TASK TO COMPLETE
I would like the listing below retyped exactly, line by line.

EXTRACTED INFORMATION

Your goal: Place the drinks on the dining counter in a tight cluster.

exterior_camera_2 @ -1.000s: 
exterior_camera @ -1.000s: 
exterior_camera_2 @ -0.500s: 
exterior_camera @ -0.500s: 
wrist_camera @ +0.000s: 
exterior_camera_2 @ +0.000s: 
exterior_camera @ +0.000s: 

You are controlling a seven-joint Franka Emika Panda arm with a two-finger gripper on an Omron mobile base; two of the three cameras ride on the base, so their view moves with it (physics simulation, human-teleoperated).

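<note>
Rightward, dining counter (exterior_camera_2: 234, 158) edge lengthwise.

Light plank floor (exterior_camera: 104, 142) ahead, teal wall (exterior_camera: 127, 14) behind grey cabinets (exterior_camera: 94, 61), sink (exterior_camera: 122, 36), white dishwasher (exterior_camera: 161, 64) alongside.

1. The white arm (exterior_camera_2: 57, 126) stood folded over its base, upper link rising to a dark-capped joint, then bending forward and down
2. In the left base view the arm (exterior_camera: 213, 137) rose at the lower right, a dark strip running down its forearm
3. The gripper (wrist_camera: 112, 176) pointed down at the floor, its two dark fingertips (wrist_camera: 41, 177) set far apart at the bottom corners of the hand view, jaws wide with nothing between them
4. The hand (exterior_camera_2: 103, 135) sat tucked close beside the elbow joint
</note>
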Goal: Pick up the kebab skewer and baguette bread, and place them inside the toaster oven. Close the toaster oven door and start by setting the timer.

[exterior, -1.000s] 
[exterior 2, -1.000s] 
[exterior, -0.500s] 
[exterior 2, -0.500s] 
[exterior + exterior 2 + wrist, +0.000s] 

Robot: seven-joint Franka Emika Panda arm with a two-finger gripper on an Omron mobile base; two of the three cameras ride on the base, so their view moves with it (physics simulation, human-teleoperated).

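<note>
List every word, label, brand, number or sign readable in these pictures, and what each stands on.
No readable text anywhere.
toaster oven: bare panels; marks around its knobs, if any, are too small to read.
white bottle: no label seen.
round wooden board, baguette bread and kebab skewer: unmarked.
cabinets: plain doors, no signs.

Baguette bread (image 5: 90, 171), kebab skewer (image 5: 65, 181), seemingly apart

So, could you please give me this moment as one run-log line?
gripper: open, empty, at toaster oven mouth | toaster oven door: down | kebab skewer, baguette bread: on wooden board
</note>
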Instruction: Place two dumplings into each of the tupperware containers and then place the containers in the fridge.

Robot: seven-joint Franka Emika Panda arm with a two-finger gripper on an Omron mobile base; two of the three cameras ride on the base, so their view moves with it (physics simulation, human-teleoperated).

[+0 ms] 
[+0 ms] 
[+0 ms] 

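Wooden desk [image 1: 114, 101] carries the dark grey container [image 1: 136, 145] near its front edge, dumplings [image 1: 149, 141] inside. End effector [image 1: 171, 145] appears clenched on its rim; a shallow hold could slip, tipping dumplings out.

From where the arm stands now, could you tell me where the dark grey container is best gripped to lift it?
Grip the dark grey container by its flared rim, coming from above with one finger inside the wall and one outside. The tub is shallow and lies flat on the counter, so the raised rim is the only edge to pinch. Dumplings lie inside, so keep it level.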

ANSWER FOR THIS EXERCISE
Your goal: Place the drinks on the dining counter in a tight cluster.

exterior_camera_2 @ -1.000s: 
exterior_camera @ -1.000s: 
exterior_camera_2 @ -0.500s: 
exterior_camera @ -0.500s: 
wrist_camera @ +0.000s: 
exterior_camera_2 @ +0.000s: 
exterior_camera @ +0.000s: 

You are controlling a seven-joint Franka Emika Panda arm with a two-finger gripper on an Omron mobile base; two of the three cameras ride on the base, so their view moves with it (physics simulation, human-teleoperated).

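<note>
Rightward, dining counter (exterior_camera_2: 234, 158) edge lengthwise.

Light plank floor (exterior_camera: 104, 142) ahead, teal wall (exterior_camera: 127, 14) behind grey cabinets (exterior_camera: 94, 61), sink (exterior_camera: 122, 36), white dishwasher (exterior_camera: 161, 64) alongside.

1. The white arm (exterior_camera_2: 57, 126) stood folded over its base, upper link rising to a dark-capped joint, then bending forward and down
2. In the left base view the arm (exterior_camera: 213, 137) rose at the lower right, a dark strip running down its forearm
3. The gripper (wrist_camera: 112, 176) pointed down at the floor, its two dark fingertips (wrist_camera: 41, 177) set far apart at the bottom corners of the hand view, jaws wide with nothing between them
4. The hand (exterior_camera_2: 103, 135) sat tucked close beside the elbow joint
</note>
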Goal: Pick up the kebab skewer and baguette bread, and place them inside the toaster oven. Close the toaster oven door and start by setting the timer.

[exterior, -1.000s] 
[exterior 2, -1.000s] 
[exterior, -0.500s] 
[exterior 2, -0.500s] 
[exterior + exterior 2 + wrist, +0.000s] 

Robot: seven-joint Franka Emika Panda arm with a two-finger gripper on an Omron mobile base; two of the three cameras ride on the base, so their view moves with it (physics simulation, human-teleoperated).

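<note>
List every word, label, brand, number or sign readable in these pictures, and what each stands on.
No readable text anywhere.
toaster oven: bare panels; marks around its knobs, if any, are too small to read.
white bottle: no label seen.
round wooden board, baguette bread and kebab skewer: unmarked.
cabinets: plain doors, no signs.

Baguette bread (image 5: 90, 171), kebab skewer (image 5: 65, 181), seemingly apart

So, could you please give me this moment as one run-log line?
gripper: open, empty, at toaster oven mouth | toaster oven door: down | kebab skewer, baguette bread: on wooden board
</note>
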Instruction: Place two dumplings into each of the tupperware containers and then place the containers in the fridge.

Robot: seven-joint Franka Emika Panda arm with a two-finger gripper on an Omron mobile base; two of the three cameras ride on the base, so their view moves with it (physics simulation, human-teleoperated).

[+0 ms] 
[+0 ms] 
[+0 ms] 

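Wooden desk [image 1: 114, 101] carries the dark grey container [image 1: 136, 145] near its front edge, dumplings [image 1: 149, 141] inside. End effector [image 1: 171, 145] appears clenched on its rim; a shallow hold could slip, tipping dumplings out.

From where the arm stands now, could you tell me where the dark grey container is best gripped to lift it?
Grip the dark grey container by its flared rim, coming from above with one finger inside the wall and one outside. The tub is shallow and lies flat on the counter, so the raised rim is the only edge to pinch. Dumplings lie inside, so keep it level.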

Work on this exercise has concluded.